» Exercise description
Each entry that follows should be written again verbatim.

------------------------------------

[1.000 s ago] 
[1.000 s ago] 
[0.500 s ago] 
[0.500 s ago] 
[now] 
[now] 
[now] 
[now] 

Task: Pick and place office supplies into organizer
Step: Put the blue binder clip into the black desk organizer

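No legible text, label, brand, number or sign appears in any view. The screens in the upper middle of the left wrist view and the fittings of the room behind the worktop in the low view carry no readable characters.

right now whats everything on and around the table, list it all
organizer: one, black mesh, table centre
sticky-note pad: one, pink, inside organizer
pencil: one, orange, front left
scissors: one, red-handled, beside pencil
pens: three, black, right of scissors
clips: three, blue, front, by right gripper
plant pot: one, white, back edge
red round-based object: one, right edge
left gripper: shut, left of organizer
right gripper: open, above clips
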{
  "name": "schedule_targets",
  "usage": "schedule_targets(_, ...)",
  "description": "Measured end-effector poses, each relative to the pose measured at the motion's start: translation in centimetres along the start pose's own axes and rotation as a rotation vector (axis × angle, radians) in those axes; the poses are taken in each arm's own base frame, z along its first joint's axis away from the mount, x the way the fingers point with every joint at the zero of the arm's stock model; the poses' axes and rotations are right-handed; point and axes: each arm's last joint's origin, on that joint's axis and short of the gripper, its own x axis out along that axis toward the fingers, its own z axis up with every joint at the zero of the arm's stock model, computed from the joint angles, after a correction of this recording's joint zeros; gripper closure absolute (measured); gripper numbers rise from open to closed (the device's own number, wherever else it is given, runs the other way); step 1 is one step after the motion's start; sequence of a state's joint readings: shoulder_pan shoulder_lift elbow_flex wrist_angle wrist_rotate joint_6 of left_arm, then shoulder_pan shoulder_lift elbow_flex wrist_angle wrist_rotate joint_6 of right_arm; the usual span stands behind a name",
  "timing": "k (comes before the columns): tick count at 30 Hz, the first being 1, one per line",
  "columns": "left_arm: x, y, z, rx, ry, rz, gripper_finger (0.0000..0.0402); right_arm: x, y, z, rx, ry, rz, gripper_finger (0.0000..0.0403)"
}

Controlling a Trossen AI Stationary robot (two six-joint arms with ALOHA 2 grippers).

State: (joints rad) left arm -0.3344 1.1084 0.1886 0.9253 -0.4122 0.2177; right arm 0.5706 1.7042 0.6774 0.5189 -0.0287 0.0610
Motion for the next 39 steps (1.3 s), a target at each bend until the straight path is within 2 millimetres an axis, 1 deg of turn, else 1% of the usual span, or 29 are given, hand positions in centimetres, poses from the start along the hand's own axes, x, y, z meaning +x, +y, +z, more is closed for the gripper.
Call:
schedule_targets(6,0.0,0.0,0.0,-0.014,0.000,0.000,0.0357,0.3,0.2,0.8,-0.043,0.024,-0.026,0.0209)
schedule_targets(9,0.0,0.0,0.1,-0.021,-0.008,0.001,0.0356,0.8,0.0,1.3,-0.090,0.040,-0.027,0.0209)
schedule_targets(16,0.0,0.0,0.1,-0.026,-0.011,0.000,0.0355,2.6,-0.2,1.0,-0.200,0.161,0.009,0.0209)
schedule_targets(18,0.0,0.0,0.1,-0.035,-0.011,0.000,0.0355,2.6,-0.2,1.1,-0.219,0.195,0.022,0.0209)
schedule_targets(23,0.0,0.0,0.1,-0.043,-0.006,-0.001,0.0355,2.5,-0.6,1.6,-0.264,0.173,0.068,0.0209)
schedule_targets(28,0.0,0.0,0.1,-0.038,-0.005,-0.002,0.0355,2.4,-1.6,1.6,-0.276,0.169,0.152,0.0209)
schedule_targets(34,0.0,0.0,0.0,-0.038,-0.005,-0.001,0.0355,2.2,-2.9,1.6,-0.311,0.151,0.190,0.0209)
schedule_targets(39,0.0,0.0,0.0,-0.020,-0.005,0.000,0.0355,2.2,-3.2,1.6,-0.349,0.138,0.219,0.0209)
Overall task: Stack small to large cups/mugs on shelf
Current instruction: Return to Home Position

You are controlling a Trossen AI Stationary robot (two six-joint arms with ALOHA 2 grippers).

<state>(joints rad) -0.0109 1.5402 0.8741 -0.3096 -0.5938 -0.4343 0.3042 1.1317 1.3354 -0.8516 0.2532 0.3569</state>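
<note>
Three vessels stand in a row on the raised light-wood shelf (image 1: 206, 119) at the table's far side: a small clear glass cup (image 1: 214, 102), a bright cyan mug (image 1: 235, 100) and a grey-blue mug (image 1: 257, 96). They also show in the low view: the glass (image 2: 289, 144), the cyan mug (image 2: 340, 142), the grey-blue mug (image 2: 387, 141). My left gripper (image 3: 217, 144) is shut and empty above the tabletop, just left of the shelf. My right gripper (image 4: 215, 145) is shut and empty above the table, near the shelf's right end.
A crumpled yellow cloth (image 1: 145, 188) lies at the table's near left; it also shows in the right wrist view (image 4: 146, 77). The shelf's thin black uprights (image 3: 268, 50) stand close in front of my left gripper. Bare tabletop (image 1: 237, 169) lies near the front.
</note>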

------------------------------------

» Result of this exercise
[1.000 s ago] 
[1.000 s ago] 
[0.500 s ago] 
[0.500 s ago] 
[now] 
[now] 
[now] 
[now] 

Task: Pick and place office supplies into organizer
Step: Put the blue binder clip into the black desk organizer

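No legible text, label, brand, number or sign appears in any view. The screens in the upper middle of the left wrist view and the fittings of the room behind the worktop in the low view carry no readable characters.

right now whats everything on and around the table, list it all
organizer: one, black mesh, table centre
sticky-note pad: one, pink, inside organizer
pencil: one, orange, front left
scissors: one, red-handled, beside pencil
pens: three, black, right of scissors
clips: three, blue, front, by right gripper
plant pot: one, white, back edge
red round-based object: one, right edge
left gripper: shut, left of organizer
right gripper: open, above clips
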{
  "name": "schedule_targets",
  "usage": "schedule_targets(_, ...)",
  "description": "Measured end-effector poses, each relative to the pose measured at the motion's start: translation in centimetres along the start pose's own axes and rotation as a rotation vector (axis × angle, radians) in those axes; the poses are taken in each arm's own base frame, z along its first joint's axis away from the mount, x the way the fingers point with every joint at the zero of the arm's stock model; the poses' axes and rotations are right-handed; point and axes: each arm's last joint's origin, on that joint's axis and short of the gripper, its own x axis out along that axis toward the fingers, its own z axis up with every joint at the zero of the arm's stock model, computed from the joint angles, after a correction of this recording's joint zeros; gripper closure absolute (measured); gripper numbers rise from open to closed (the device's own number, wherever else it is given, runs the other way); step 1 is one step after the motion's start; sequence of a state's joint readings: shoulder_pan shoulder_lift elbow_flex wrist_angle wrist_rotate joint_6 of left_arm, then shoulder_pan shoulder_lift elbow_flex wrist_angle wrist_rotate joint_6 of right_arm; the usual span stands behind a name",
  "timing": "k (comes before the columns): tick count at 30 Hz, the first being 1, one per line",
  "columns": "left_arm: x, y, z, rx, ry, rz, gripper_finger (0.0000..0.0402); right_arm: x, y, z, rx, ry, rz, gripper_finger (0.0000..0.0403)"
}

Controlling a Trossen AI Stationary robot (two six-joint arms with ALOHA 2 grippers).

State: (joints rad) left arm -0.3344 1.1084 0.1886 0.9253 -0.4122 0.2177; right arm 0.5706 1.7042 0.6774 0.5189 -0.0287 0.0610
Motion for the next 39 steps (1.3 s), a target at each bend until the straight path is within 2 millimetres an axis, 1 deg of turn, else 1% of the usual span, or 29 are given, hand positions in centimetres, poses from the start along the hand's own axes, x, y, z meaning +x, +y, +z, more is closed for the gripper.
Call:
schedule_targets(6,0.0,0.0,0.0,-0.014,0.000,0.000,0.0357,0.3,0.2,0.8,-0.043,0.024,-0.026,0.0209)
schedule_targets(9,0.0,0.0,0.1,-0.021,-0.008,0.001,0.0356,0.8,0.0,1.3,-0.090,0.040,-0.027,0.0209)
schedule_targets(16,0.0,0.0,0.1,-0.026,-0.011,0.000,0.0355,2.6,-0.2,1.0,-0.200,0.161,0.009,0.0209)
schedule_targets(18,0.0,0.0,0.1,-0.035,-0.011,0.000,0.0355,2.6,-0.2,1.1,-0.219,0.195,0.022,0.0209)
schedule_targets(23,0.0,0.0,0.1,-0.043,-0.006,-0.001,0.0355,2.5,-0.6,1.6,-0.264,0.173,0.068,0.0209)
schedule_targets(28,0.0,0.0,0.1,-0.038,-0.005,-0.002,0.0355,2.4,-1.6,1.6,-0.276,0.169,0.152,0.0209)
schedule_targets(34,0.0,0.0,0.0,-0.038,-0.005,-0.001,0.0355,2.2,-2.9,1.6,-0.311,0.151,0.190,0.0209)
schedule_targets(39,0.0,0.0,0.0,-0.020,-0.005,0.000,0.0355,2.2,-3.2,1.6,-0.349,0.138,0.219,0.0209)
Overall task: Stack small to large cups/mugs on shelf
Current instruction: Return to Home Position

You are controlling a Trossen AI Stationary robot (two six-joint arms with ALOHA 2 grippers).

<state>(joints rad) -0.0109 1.5402 0.8741 -0.3096 -0.5938 -0.4343 0.3042 1.1317 1.3354 -0.8516 0.2532 0.3569</state>
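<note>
Three vessels stand in a row on the raised light-wood shelf (image 1: 206, 119) at the table's far side: a small clear glass cup (image 1: 214, 102), a bright cyan mug (image 1: 235, 100) and a grey-blue mug (image 1: 257, 96). They also show in the low view: the glass (image 2: 289, 144), the cyan mug (image 2: 340, 142), the grey-blue mug (image 2: 387, 141). My left gripper (image 3: 217, 144) is shut and empty above the tabletop, just left of the shelf. My right gripper (image 4: 215, 145) is shut and empty above the table, near the shelf's right end.
A crumpled yellow cloth (image 1: 145, 188) lies at the table's near left; it also shows in the right wrist view (image 4: 146, 77). The shelf's thin black uprights (image 3: 268, 50) stand close in front of my left gripper. Bare tabletop (image 1: 237, 169) lies near the front.
</note>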

The exercise has been completed.